Last night Dan and I went to dinner with April, Landon, Ben, Nicole, and Peter. Nicole is a writing specialist and Dan and Peter work together on faculty stuff and are friends. Anyway, I told Nicole about my experience and she told me that she overheard Crystal talking to Brett, the only guy writing specialist, and she thought that maybe Crystal was asking him if he would be willing to switch spots with me, although she wasn't sure because she had her headphones on. I do not know what came of the situation other than Nicole thought he said he wouldn't mind, but I am afraid to get my hopes up too much. I think Wendy will definitely try to get things changed for me, though. I honestly do not want to quit my job. Never in my life have I had a job that I wanted to hang onto until now. But being relegated to the outer darkness is very depressing, and if I am doomed to stay there, I will quit sooner than later. I may wait until the new people are trained and then give my notice, which should be a little over a month from now.

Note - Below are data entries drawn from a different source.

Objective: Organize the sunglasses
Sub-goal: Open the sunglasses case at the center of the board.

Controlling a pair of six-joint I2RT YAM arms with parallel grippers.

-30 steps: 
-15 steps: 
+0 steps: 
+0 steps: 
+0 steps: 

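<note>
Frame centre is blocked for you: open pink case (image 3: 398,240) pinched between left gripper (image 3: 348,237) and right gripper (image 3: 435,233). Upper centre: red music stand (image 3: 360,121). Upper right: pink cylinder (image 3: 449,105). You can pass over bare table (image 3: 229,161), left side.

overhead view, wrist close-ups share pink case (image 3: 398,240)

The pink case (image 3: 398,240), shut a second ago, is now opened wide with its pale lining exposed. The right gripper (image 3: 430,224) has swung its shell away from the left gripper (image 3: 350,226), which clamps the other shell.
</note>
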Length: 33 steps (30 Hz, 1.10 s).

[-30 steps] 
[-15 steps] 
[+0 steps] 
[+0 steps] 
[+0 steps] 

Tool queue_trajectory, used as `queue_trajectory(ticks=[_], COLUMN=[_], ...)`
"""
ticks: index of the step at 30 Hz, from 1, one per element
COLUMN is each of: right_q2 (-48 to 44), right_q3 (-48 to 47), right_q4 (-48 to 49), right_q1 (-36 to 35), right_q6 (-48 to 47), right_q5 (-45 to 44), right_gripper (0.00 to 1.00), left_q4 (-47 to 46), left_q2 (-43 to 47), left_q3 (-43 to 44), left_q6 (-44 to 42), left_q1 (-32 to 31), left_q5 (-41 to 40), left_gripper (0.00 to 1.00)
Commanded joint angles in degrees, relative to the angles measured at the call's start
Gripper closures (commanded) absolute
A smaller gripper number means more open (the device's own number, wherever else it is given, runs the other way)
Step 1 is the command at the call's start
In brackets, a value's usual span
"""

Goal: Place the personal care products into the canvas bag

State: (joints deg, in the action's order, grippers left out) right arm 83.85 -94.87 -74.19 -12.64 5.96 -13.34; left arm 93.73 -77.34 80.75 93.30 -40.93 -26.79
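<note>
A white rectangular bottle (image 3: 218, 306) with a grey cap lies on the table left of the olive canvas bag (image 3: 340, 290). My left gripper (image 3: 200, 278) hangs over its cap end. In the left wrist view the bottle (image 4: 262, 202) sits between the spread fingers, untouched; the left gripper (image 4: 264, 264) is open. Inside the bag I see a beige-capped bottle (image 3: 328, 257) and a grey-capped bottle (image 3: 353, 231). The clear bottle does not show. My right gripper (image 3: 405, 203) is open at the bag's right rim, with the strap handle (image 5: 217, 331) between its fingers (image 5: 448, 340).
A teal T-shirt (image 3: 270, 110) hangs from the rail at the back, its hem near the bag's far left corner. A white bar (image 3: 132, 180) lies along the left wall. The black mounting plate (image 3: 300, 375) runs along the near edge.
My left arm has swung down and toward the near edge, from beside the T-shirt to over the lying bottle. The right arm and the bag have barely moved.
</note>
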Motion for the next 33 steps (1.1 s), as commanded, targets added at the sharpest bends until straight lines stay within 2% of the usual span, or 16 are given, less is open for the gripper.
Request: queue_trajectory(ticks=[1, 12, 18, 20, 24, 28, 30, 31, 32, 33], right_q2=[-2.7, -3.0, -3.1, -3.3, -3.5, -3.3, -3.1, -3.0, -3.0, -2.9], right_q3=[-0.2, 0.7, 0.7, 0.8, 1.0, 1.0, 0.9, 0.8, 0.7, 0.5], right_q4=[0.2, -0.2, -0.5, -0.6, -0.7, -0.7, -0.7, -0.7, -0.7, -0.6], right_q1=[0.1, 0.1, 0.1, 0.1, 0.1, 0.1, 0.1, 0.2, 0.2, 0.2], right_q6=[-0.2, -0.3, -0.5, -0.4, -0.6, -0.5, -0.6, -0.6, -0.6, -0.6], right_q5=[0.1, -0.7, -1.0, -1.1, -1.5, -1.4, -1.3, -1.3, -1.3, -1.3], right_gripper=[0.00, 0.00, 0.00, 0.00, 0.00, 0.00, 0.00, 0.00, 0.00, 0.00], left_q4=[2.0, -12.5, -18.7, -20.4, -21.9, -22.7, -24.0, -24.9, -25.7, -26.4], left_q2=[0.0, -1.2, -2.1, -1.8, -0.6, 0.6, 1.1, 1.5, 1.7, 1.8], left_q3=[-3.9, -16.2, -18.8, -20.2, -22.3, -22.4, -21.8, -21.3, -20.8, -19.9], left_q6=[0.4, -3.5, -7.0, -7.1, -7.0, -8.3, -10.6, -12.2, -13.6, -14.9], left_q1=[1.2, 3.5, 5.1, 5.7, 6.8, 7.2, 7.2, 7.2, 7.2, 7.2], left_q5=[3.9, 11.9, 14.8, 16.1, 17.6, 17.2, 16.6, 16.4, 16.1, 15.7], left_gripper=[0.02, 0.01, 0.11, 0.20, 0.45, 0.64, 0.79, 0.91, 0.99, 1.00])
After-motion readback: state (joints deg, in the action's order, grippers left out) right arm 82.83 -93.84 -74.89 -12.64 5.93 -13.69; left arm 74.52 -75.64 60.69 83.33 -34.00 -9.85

I have no idea if it is hormones or just my personality, but I really hate feeling this way. 2019 has not been a kind year to me. It has been unkind to a lot of people, and I know a lot of people have bigger problems than I do, but I am ready for 2020 to get here. I pray that the end of 2019 isn't as horrible as the beginning has been.

3 comments:

Susan said...

Hi Tammy, Do you have to work? If not leave. I was so afraid when I made that decision but it was the best one for me. And though I could have worked longer to have a better retirement, I don't regret it. Maybe you can find a job that you can do at home? I hope we can meet one more time in real life. I enjoyed our past visits. I was just looking at the page I did on the Vineyard we went to. Hang in there my friend. Hugs

Lori said...

I totally understand why you would feel that way Tammy! That shouldn't happen. Hang in there for a bit and see of things work out, then you can make a decision if you should leave.
I feel like I have been going through pre-menoupause for a long time. I get so emotional. Do you use the essential oils like Susan and I do? There is one called Progessence Plus that has helped me so much! I am not even kidding. It helps with the crying a lot. I am a mess without it.
I will be praying about your job situation! Keep me posted! ((BIG HUGS))!!